En une semaine, le feu a détruit 1.000 hectares de forêt primaire. Ce site, classé en août dernier au patrimoine mondial de l'humanité par l'Unesco, est constitué de nombreuses espèces endémiques de l'île, dont les branles verts.
L'ONF craint que l'incendie s'étende encore, le feu ayant dépassé la zone située à 1.800 mètres d'altitude. Le préfet de la Réunion Michel Lalande a annoncé l'arrivée prochaine dans l'île d'un avion bombardier d'eau Dash 8 de la Sécurité civile.

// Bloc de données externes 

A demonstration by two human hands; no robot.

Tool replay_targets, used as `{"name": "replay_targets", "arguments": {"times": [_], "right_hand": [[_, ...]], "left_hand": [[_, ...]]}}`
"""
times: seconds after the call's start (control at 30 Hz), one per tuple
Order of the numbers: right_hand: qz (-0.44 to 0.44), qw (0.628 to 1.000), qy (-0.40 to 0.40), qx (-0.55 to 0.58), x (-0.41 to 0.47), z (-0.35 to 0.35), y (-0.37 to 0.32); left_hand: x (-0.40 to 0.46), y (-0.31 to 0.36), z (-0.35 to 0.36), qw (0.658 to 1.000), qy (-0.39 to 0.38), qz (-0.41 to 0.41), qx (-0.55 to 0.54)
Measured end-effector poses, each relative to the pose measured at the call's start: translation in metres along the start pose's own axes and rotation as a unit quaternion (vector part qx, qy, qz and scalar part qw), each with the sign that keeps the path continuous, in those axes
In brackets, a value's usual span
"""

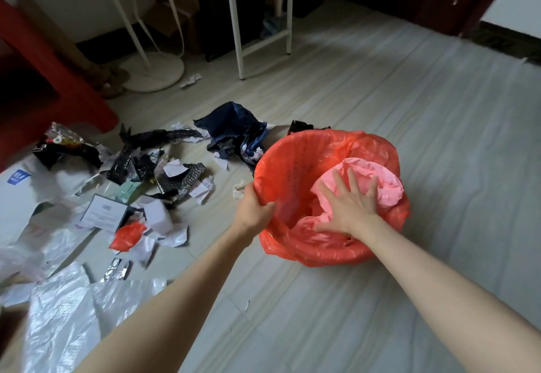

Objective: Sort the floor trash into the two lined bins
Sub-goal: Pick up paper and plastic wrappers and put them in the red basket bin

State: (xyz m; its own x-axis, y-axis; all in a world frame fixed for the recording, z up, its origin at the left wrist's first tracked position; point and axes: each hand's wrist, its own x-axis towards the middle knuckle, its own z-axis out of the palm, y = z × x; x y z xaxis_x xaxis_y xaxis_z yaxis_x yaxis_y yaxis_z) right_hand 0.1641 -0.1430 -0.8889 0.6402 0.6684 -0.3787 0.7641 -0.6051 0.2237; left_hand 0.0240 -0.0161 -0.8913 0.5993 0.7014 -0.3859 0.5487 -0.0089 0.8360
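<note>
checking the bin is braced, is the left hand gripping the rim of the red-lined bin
Yes, the left hand grips the red-lined bin at its near-left rim while the right hand presses pink plastic down.

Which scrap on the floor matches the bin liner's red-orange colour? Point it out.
The small crumpled red-orange plastic scrap, left of the bin, beside the white card. The other scraps around it are black, dark blue, white or silvery.
</note>
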Motion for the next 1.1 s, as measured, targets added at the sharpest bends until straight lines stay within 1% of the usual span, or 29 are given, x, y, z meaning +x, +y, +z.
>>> {"name": "replay_targets", "arguments": {"times": [0.1, 0.17, 0.2, 0.3, 0.4, 0.47, 0.57, 0.67, 0.7, 0.73, 0.8, 0.87, 0.9, 0.93, 1.0, 1.03, 1.07, 1.1], "right_hand": [[-0.002, 0.994, -0.103, -0.039, -0.002, 0.011, -0.003], [-0.002, 0.989, -0.135, -0.058, -0.006, 0.017, -0.014], [-0.008, 0.988, -0.133, -0.073, -0.009, 0.019, -0.021], [-0.057, 0.991, -0.080, -0.095, -0.015, 0.018, -0.046], [-0.095, 0.992, -0.034, -0.071, -0.019, 0.008, -0.064], [-0.105, 0.994, -0.011, -0.040, -0.022, -0.001, -0.069], [-0.092, 0.992, 0.040, 0.077, -0.028, -0.011, -0.068], [-0.043, 0.966, 0.123, 0.222, -0.033, -0.010, -0.071], [-0.034, 0.958, 0.135, 0.249, -0.035, -0.006, -0.075], [-0.033, 0.956, 0.128, 0.261, -0.034, 0.000, -0.079], [-0.054, 0.959, 0.068, 0.269, -0.031, 0.018, -0.087], [-0.075, 0.964, -0.008, 0.254, -0.024, 0.035, -0.090], [-0.087, 0.969, -0.036, 0.227, -0.020, 0.042, -0.091], [-0.099, 0.976, -0.059, 0.186, -0.016, 0.047, -0.091], [-0.117, 0.988, -0.082, 0.060, -0.008, 0.048, -0.092], [-0.120, 0.988, -0.096, 0.002, -0.004, 0.048, -0.092], [-0.111, 0.986, -0.122, -0.037, -0.001, 0.050, -0.091], [-0.100, 0.981, -0.156, -0.052, 0.002, 0.052, -0.090]], "left_hand": [[0.000, -0.002, -0.011, 0.998, 0.001, 0.018, 0.054], [-0.004, 0.000, -0.026, 0.995, -0.023, 0.026, 0.090], [-0.005, 0.001, -0.033, 0.994, -0.036, 0.025, 0.097], [-0.012, -0.011, -0.053, 0.993, -0.060, 0.001, 0.100], [-0.022, -0.031, -0.065, 0.994, -0.052, -0.023, 0.091], [-0.024, -0.042, -0.071, 0.995, -0.051, -0.028, 0.078], [-0.021, -0.053, -0.071, 0.995, -0.050, -0.020, 0.082], [-0.022, -0.062, -0.064, 0.988, -0.026, 0.030, 0.152], [-0.025, -0.062, -0.062, 0.983, -0.015, 0.055, 0.174], [-0.028, -0.060, -0.060, 0.978, -0.010, 0.083, 0.191], [-0.032, -0.057, -0.060, 0.960, -0.005, 0.151, 0.236], [-0.030, -0.054, -0.061, 0.924, 0.001, 0.225, 0.310], [-0.027, -0.054, -0.060, 0.904, -0.002, 0.253, 0.346], [-0.023, -0.054, -0.058, 0.887, -0.010, 0.263, 0.379], [-0.017, -0.053, -0.055, 0.863, -0.021, 0.252, 0.436], [-0.014, -0.053, -0.054, 0.854, -0.023, 0.245, 0.457], [-0.013, -0.053, -0.054, 0.848, -0.019, 0.244, 0.470], [-0.013, -0.053, -0.055, 0.842, -0.015, 0.248, 0.478]]}}
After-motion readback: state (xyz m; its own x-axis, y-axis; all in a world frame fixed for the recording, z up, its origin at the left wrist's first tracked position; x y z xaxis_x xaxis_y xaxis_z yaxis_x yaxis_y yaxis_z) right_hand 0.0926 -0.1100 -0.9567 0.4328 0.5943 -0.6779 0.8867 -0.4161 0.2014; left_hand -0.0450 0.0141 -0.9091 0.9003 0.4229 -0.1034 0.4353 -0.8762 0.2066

Cet appareil peut transporter 12 tonnes d'eau, soit le double des Canadair qui ne peuvent intervenir à plus de 1.500 mètres d'altitude. Les quatre hélicoptères bombardiers d'eau qui luttent depuis lundi contre l'incendie n'emportent que 800 litres d'eau par rotation.
Le feu conduit le préfet à demander de nouveaux renforts
Le préfet de la Réunion, Michel Lalande, a déclaré samedi : "Nous ne sommes pas sortis de ce sinistre qui arrive au pire moment à cause de la chaleur". "Il est encore trop tôt pour parler de catastrophe écologique" a indiqué Isabelle Jacquet, une des responsables du parc national, soulignant que cette forêt se régénère assez vite grâce aux graines contenues dans le sol. Mais elle s'est dite "inquiète de la fréquence de ces feux et le risque de développement d'espèces envahissantes".